* [Task details] Which lines in the data below contain the word "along"? Pull each of them out.

═══ Input data

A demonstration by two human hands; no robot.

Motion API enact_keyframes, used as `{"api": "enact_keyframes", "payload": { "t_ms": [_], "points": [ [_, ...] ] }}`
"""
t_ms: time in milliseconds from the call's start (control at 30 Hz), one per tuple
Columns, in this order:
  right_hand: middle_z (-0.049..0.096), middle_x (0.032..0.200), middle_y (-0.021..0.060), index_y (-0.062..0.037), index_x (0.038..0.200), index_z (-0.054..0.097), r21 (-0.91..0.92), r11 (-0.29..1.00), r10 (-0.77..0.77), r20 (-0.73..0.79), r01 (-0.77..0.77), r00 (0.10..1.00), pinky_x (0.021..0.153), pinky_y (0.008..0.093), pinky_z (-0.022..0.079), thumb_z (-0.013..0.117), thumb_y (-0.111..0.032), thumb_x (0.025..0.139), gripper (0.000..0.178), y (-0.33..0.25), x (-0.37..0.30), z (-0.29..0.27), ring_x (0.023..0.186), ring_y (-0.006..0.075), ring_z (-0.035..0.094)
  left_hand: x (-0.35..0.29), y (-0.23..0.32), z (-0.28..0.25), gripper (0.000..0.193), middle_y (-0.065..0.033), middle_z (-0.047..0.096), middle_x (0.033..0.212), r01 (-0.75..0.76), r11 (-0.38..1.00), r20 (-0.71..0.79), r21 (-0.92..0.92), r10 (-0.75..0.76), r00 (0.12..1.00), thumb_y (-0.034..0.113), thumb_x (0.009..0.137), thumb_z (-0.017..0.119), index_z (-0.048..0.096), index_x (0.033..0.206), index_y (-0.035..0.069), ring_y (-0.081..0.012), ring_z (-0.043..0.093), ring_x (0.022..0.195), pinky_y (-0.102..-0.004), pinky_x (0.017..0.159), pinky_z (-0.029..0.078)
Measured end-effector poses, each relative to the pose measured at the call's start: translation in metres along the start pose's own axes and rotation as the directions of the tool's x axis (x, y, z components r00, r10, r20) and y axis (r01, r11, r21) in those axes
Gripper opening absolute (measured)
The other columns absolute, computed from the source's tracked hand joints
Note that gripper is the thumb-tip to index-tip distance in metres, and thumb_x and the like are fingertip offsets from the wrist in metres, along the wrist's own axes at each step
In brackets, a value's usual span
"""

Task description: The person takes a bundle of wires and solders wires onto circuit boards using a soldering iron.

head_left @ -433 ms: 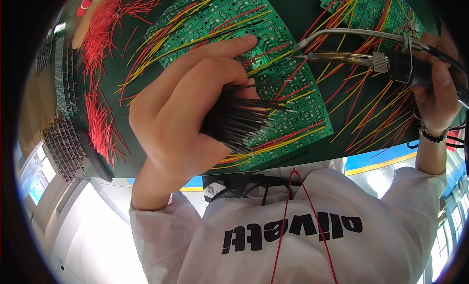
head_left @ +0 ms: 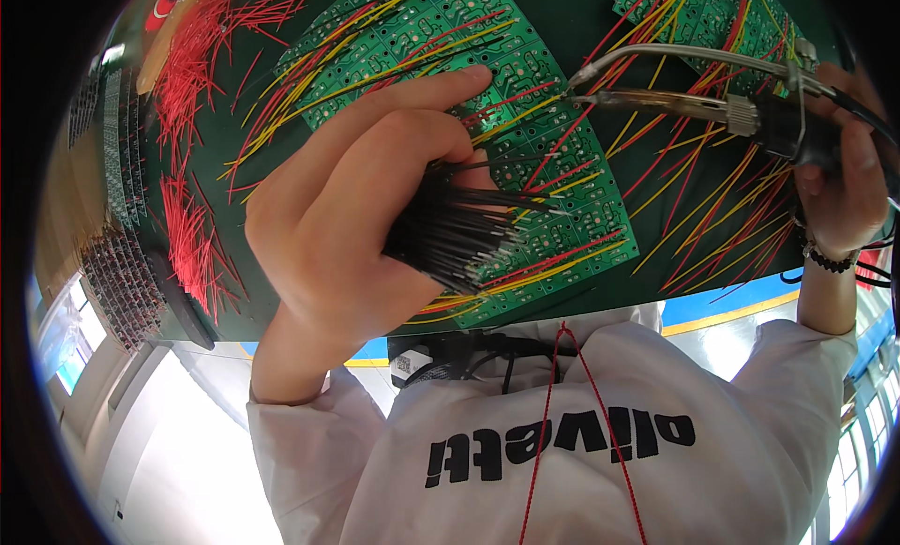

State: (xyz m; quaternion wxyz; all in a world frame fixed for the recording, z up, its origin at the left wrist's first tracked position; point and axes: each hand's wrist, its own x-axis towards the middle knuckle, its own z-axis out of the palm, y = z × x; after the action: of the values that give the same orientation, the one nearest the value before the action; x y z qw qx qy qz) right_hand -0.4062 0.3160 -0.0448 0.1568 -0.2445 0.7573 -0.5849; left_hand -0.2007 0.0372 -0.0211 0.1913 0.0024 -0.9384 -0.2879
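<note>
My left hand [head_left: 342,198] is closed around a bundle of black wires [head_left: 450,231], their stripped ends pointing right. Its index finger stretches over a green circuit board panel [head_left: 534,62], the fingertip near a red wire. Red, yellow and black wires stand out from the panel in rows. On the right, my right hand [head_left: 848,189] grips a soldering iron [head_left: 741,115] with a bent metal solder feed tube [head_left: 694,52] clamped to it. The iron's tip and the tube's end come close together at the panel's right edge, beside a yellow wire end; contact cannot be made out.
Loose red wires [head_left: 192,236] lie piled on the dark green table [head_left: 248,142] at left. A second wired green board [head_left: 769,25] sits at the far right. Stacked boards [head_left: 122,283] stand beyond the left edge. Black cables trail from the iron.
The soldering iron has shifted slightly, its handle rightward and its tip a little farther from me. My left hand and the black wires have hardly moved.
</note>
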Motion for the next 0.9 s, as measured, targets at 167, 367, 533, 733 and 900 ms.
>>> {"api": "enact_keyframes", "payload": {
  "t_ms": [167, 367, 533, 733, 900],
  "points": [
    [0.059, 0.095, 0.0135, 0.0063, 0.107, 0.048, 0.046, 0.998, -0.033, -0.025, 0.034, 0.999, 0.043, 0.0133, 0.035, 0.037, -0.014, 0.09, 0.029, 0.0, 0.003, 0.004, 0.054, 0.0063, 0.047, 0.0, 0.001, 0.001, 0.012, -0.0157, 0.066, 0.088, 0.009, 1.0, 0.006, -0.004, -0.009, 1.0, -0.006, 0.061, 0.063, 0.057, 0.069, -0.002, -0.0116, 0.058, 0.063, -0.0197, 0.057, 0.046],
    [0.06, 0.096, 0.0147, 0.0057, 0.109, 0.047, 0.096, 0.99, -0.094, -0.05, 0.099, 0.994, 0.042, 0.0133, 0.034, 0.037, -0.013, 0.09, 0.029, -0.007, 0.01, 0.011, 0.052, 0.0064, 0.045, -0.002, -0.002, -0.003, 0.01, -0.016, 0.066, 0.089, -0.009, 1.0, -0.002, -0.011, 0.009, 1.0, -0.006, 0.064, 0.061, 0.057, 0.072, -0.002, -0.012, 0.058, 0.063, -0.0217, 0.06, 0.046],
    [0.06, 0.097, 0.0141, 0.0055, 0.109, 0.048, 0.031, 0.993, -0.111, -0.134, 0.116, 0.985, 0.041, 0.0137, 0.033, 0.038, -0.014, 0.09, 0.029, -0.008, 0.017, 0.015, 0.048, 0.006, 0.041, -0.007, -0.013, -0.01, 0.017, -0.0159, 0.062, 0.099, 0.007, 0.977, -0.035, -0.212, -0.015, 0.999, 0.001, 0.088, 0.038, 0.054, 0.089, -0.004, -0.0131, 0.059, 0.072, -0.0232, 0.066, 0.046],
    [0.054, 0.066, 0.0051, 0.0027, 0.103, 0.053, 0.045, 0.979, -0.189, -0.189, 0.201, 0.964, 0.046, 0.0157, 0.035, 0.039, -0.014, 0.089, 0.026, -0.009, 0.03, 0.019, 0.044, 0.0043, 0.034, -0.018, -0.024, -0.032, 0.022, -0.0132, 0.06, 0.083, 0.032, 0.927, -0.279, -0.374, -0.146, 0.949, 0.014, 0.094, 0.034, 0.05, 0.098, -0.002, -0.0076, 0.041, 0.05, -0.022, 0.047, 0.035],
    [0.043, 0.053, 0.0022, 0.0025, 0.095, 0.052, 0.08, 0.966, -0.231, -0.171, 0.247, 0.958, 0.047, 0.0165, 0.034, 0.04, -0.015, 0.089, 0.022, -0.039, 0.024, 0.055, 0.043, 0.0044, 0.031, -0.047, -0.009, -0.049, 0.021, -0.0119, 0.045, 0.061, 0.027, 0.8, -0.272, -0.599, -0.235, 0.933, 0.018, 0.089, 0.04, 0.041, 0.098, -0.001, -0.0114, 0.034, 0.046, -0.0217, 0.041, 0.027]
  ]
}}
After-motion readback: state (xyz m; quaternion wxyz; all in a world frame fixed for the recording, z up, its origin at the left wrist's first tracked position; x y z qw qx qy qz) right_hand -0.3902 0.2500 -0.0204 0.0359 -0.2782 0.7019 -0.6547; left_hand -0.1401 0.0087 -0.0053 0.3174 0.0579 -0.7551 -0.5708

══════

* [Solution]
Measured end-effector poses, each relative to the pose measured at the call's start: translation in metres along the start pose's own axes and rotation as the directions of the tool's x axis (x, y, z components r00, r10, r20) and y axis (r01, r11, r21) in those axes
Note that gripper is the thumb-tip to index-tip distance in metres, and thumb_x and the like are fingertip offsets from the wrist in metres, along the wrist's own axes at each step

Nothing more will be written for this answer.